▸ WORK TO COMPLETE: Go through the lines below and copy each one that holds the string "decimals".

▸ DATASET CONTENT:
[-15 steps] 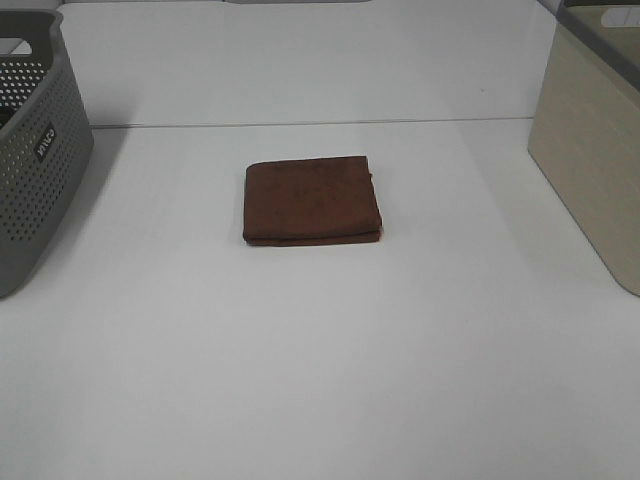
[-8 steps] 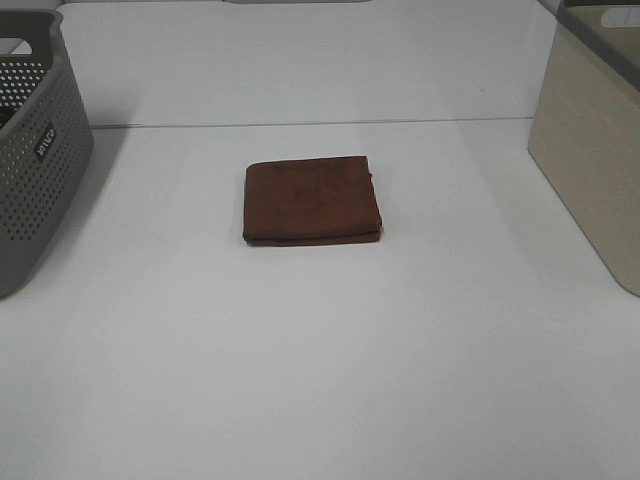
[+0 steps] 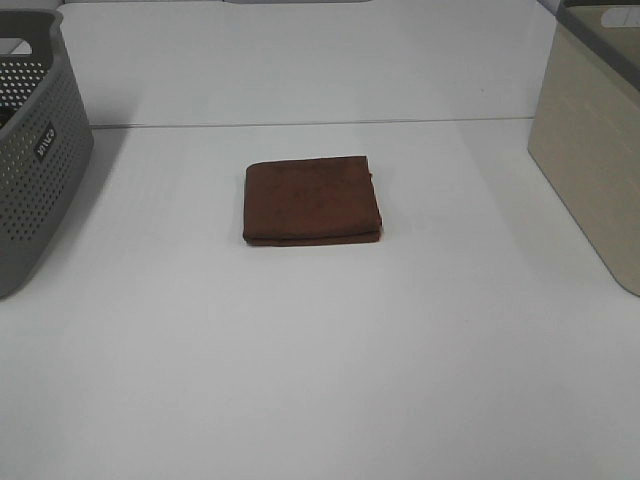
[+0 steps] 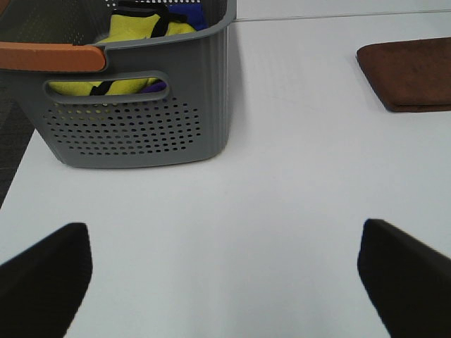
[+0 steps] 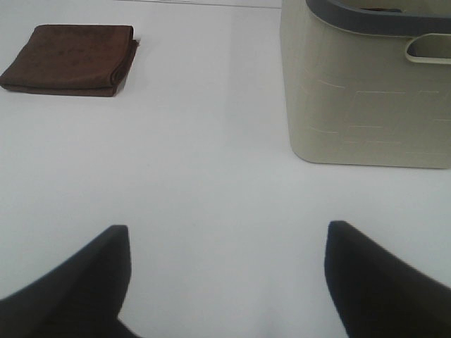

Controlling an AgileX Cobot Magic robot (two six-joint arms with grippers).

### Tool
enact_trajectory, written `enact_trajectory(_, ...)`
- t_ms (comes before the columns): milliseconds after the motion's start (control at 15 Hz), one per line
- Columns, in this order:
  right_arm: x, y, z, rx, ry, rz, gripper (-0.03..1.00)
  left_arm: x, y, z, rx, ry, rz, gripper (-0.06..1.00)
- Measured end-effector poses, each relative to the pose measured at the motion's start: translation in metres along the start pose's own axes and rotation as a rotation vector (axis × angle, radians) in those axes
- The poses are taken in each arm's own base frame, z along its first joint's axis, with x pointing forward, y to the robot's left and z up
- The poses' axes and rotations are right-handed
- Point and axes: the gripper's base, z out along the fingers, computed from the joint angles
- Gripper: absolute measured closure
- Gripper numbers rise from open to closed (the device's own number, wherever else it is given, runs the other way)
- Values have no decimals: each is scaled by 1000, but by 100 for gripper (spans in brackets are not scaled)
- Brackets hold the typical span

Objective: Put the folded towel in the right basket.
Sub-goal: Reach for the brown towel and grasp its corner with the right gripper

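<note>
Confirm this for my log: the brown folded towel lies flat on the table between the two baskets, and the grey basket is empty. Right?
The grey basket is not empty: the left wrist view shows yellow and blue items inside it. The folded towel lies as you say.

Frame edges cut off the grey basket (image 3: 30,170) and the beige basket (image 3: 590,170)
</note>
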Motion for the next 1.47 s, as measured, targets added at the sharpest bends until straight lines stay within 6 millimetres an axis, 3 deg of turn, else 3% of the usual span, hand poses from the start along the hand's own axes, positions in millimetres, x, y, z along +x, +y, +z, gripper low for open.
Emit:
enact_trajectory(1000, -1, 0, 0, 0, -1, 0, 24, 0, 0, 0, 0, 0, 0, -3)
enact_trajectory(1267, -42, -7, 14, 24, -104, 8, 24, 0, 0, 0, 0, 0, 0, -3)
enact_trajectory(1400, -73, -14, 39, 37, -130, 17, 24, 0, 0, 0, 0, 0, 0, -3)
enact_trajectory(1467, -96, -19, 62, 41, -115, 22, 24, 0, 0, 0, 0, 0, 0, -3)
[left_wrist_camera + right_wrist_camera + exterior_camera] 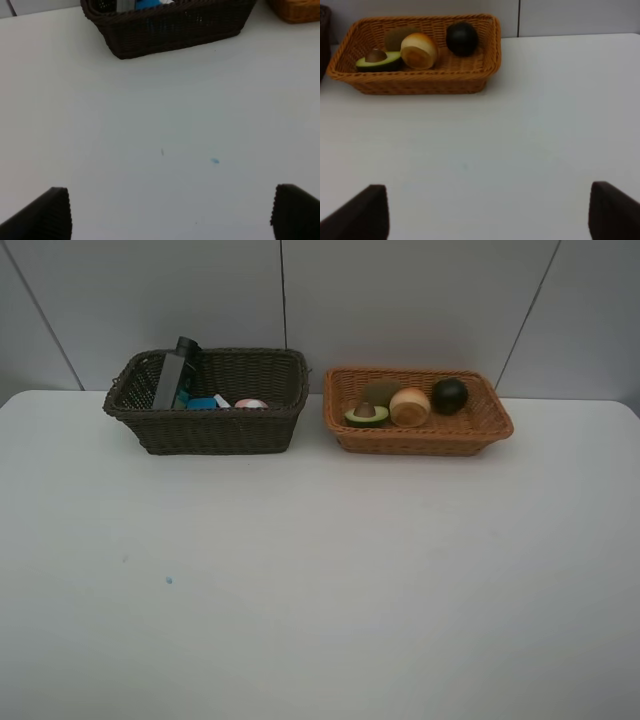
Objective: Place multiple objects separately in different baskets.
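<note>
The dark brown basket (pixel 215 430) at the back left holds the dark green pump bottle (pixel 172 375) leaning on its wall, the blue eraser (pixel 200 403), the white-pink marker (pixel 221 400) and the pink bottle (pixel 251 403). The light orange basket (pixel 420 438) to its right holds the halved avocado (pixel 366 415), kiwi (pixel 378 392), orange bun (pixel 409 406) and mangosteen (pixel 449 395). My left gripper (pixel 170 215) is open and empty above bare table, well short of the dark basket (pixel 170 30). My right gripper (pixel 487 212) is open and empty, short of the orange basket (pixel 420 82). Neither gripper shows in the exterior view.
The white table (pixel 320 570) stretches in front of both baskets. A small blue speck (pixel 168 580) marks it at front left and also shows in the left wrist view (pixel 214 160). A grey panelled wall (pixel 400 300) stands behind the baskets.
</note>
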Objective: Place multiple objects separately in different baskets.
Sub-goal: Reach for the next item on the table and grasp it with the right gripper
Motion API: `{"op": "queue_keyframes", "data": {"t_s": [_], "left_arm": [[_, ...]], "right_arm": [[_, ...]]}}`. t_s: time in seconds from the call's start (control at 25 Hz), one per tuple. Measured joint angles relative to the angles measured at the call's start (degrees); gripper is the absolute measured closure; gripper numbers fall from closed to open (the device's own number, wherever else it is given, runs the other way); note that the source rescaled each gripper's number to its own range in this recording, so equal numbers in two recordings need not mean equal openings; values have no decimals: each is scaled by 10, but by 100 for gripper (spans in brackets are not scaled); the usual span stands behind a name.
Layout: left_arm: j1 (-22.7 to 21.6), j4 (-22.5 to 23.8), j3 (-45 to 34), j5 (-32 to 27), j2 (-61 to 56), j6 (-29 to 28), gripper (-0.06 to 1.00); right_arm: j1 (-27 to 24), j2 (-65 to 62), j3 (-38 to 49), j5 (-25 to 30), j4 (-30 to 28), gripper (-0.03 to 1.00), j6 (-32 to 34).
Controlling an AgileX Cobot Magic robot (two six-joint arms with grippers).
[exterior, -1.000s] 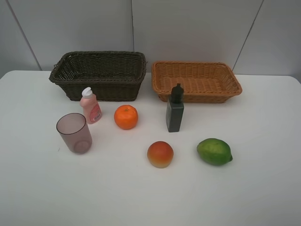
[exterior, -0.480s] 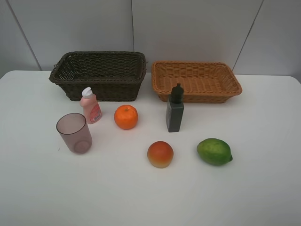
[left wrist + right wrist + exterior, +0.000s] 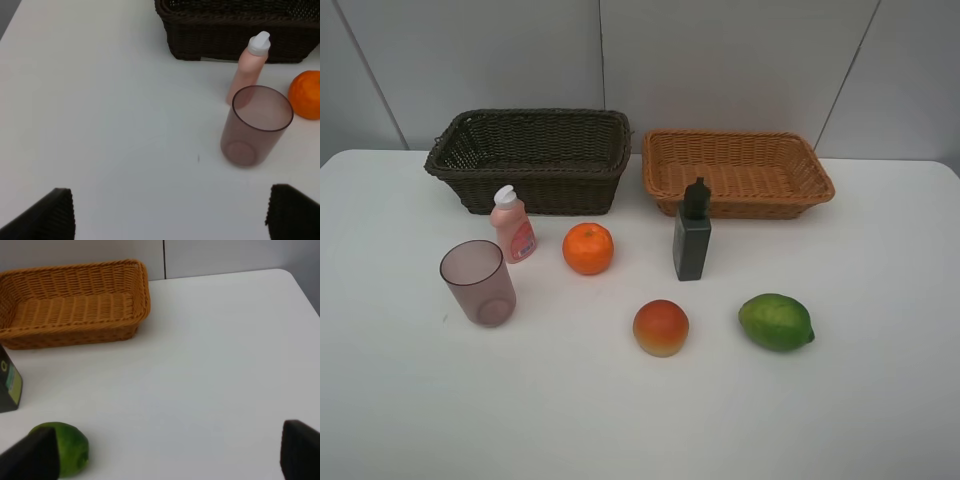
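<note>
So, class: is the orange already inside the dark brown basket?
No, the orange sits on the table, in front of the dark brown basket.

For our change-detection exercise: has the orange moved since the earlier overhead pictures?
No. The orange keeps the same spot in front of the dark brown basket, just right of the pink bottle.

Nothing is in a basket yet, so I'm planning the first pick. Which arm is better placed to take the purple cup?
Left. The purple cup stands ahead of the open left hand, on that arm's side. The right hand faces the lime and the light basket, on the other side.
</note>
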State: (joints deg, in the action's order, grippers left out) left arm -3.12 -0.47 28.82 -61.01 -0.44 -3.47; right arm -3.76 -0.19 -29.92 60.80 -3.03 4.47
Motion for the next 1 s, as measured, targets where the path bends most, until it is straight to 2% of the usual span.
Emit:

▸ SOLVED EXERCISE:
- Values have no decimals: each is scaled by 1000, but by 100 for gripper (spans in brackets are not scaled)
Motion API: `{"op": "queue_keyframes", "data": {"t_s": [_], "left_arm": [[_, ...]], "right_arm": [[_, ...]]}}`. t_s: time in seconds from the call's start (control at 25 Hz), one per tuple. Measured joint angles relative to the angles measured at the call's start (degrees); gripper is the absolute measured closure; gripper numbers fall from closed to open (the device's own number, wherever else it is given, runs the other way); note that the source rescaled each gripper's number to its own range in this recording, so equal numbers in two recordings need not mean equal openings; values have no decimals: each is scaled by 10, but by 100 for gripper (spans in brackets are not scaled); the usual span stands behind a name.

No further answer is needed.